* WHAT IS EXPECTED: Please transcribe exactly, and only, the lines of the data below between the line holding "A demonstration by" and the line holding "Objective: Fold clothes", inclusive.

* RECORD EXCERPTS:
----------

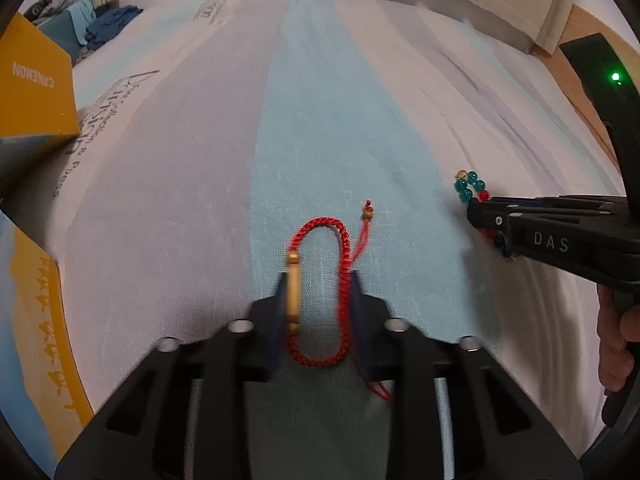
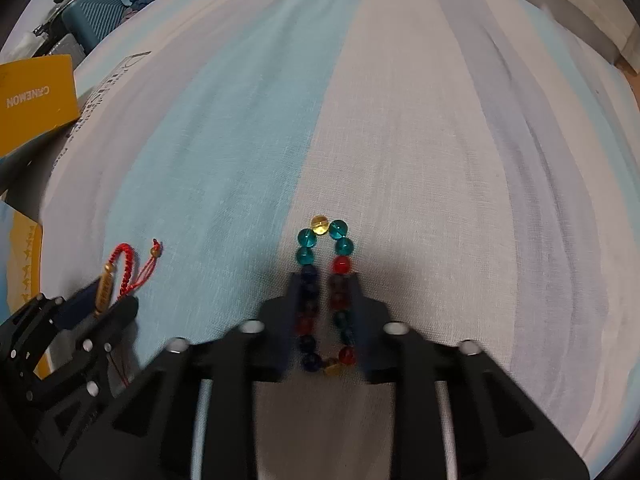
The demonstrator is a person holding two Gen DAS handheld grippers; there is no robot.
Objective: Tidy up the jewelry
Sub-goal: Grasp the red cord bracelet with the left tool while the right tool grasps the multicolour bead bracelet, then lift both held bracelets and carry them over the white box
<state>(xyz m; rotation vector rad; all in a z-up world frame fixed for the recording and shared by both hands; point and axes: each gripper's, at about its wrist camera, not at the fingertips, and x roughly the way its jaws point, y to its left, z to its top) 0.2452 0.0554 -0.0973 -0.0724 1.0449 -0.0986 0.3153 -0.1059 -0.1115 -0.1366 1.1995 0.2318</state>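
Lying on a striped pale blue and white bedsheet [image 1: 320, 120], a red braided cord bracelet with a gold tube charm [image 1: 320, 292] is squeezed between the fingers of the left gripper [image 1: 318, 280]. To its right, a multicoloured glass bead bracelet [image 2: 326, 292] is pinched lengthwise by the right gripper [image 2: 326, 280].

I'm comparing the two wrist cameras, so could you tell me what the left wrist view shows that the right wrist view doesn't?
Only the left wrist view shows the hand holding the right gripper and the full red cord bracelet between the left gripper's fingers. Only the right wrist view shows the whole bead bracelet and a teal suitcase. Both show the striped bedsheet and the yellow box.
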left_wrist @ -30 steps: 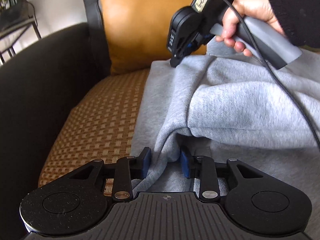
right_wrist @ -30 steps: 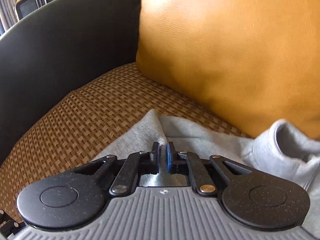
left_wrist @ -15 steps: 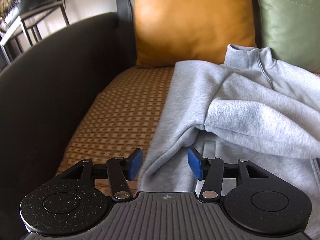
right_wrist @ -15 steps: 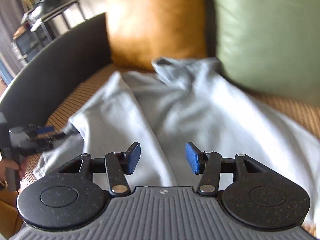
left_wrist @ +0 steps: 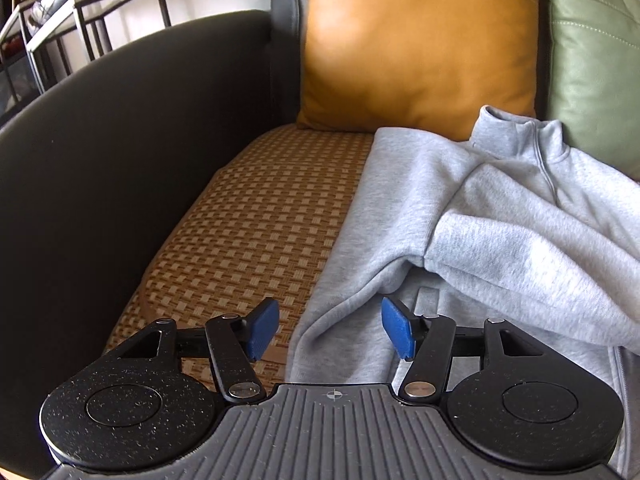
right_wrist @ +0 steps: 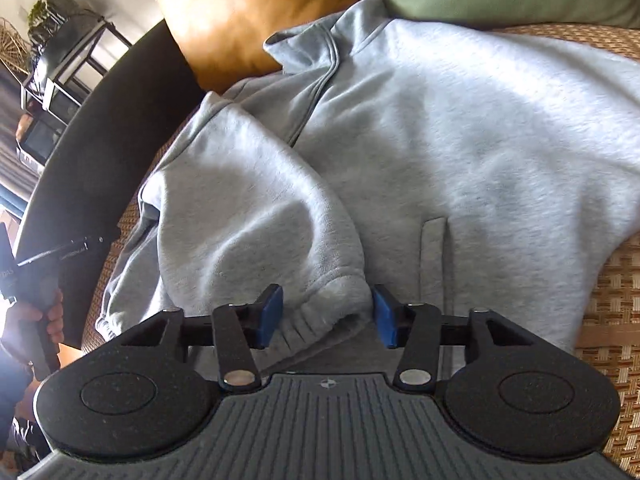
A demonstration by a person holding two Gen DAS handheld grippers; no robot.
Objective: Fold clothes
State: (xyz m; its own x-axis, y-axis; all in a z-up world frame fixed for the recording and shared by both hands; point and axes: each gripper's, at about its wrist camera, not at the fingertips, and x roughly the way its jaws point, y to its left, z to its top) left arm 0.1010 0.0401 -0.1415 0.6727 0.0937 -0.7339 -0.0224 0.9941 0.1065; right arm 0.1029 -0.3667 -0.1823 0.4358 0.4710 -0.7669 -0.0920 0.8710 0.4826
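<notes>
A light grey zip-neck sweatshirt [left_wrist: 500, 216] lies on the woven sofa seat [left_wrist: 248, 224], one sleeve folded across its front. My left gripper [left_wrist: 330, 330] is open and empty, its jaws on either side of the sweatshirt's left side fold near the hem. In the right wrist view the sweatshirt [right_wrist: 460, 128] fills the frame. My right gripper [right_wrist: 326, 316] is open, its jaws on either side of the folded sleeve's ribbed cuff [right_wrist: 332, 300], not closed on it.
An orange cushion [left_wrist: 416, 40] and a green cushion [left_wrist: 592, 60] lean against the sofa back behind the collar. The dark sofa arm [left_wrist: 120, 152] curves along the left. A metal side table [left_wrist: 60, 24] stands beyond it. The left hand and handle [right_wrist: 44, 300] show at the right view's edge.
Both grippers let go of the sweatshirt and opened wide. The right gripper left the shoulder by the orange cushion and came down over the sleeve cuff. The left gripper drew back slightly.
</notes>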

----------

* ANSWER SPACE:
A demonstration by a person holding two Gen DAS handheld grippers; no robot.
Objective: Fold clothes

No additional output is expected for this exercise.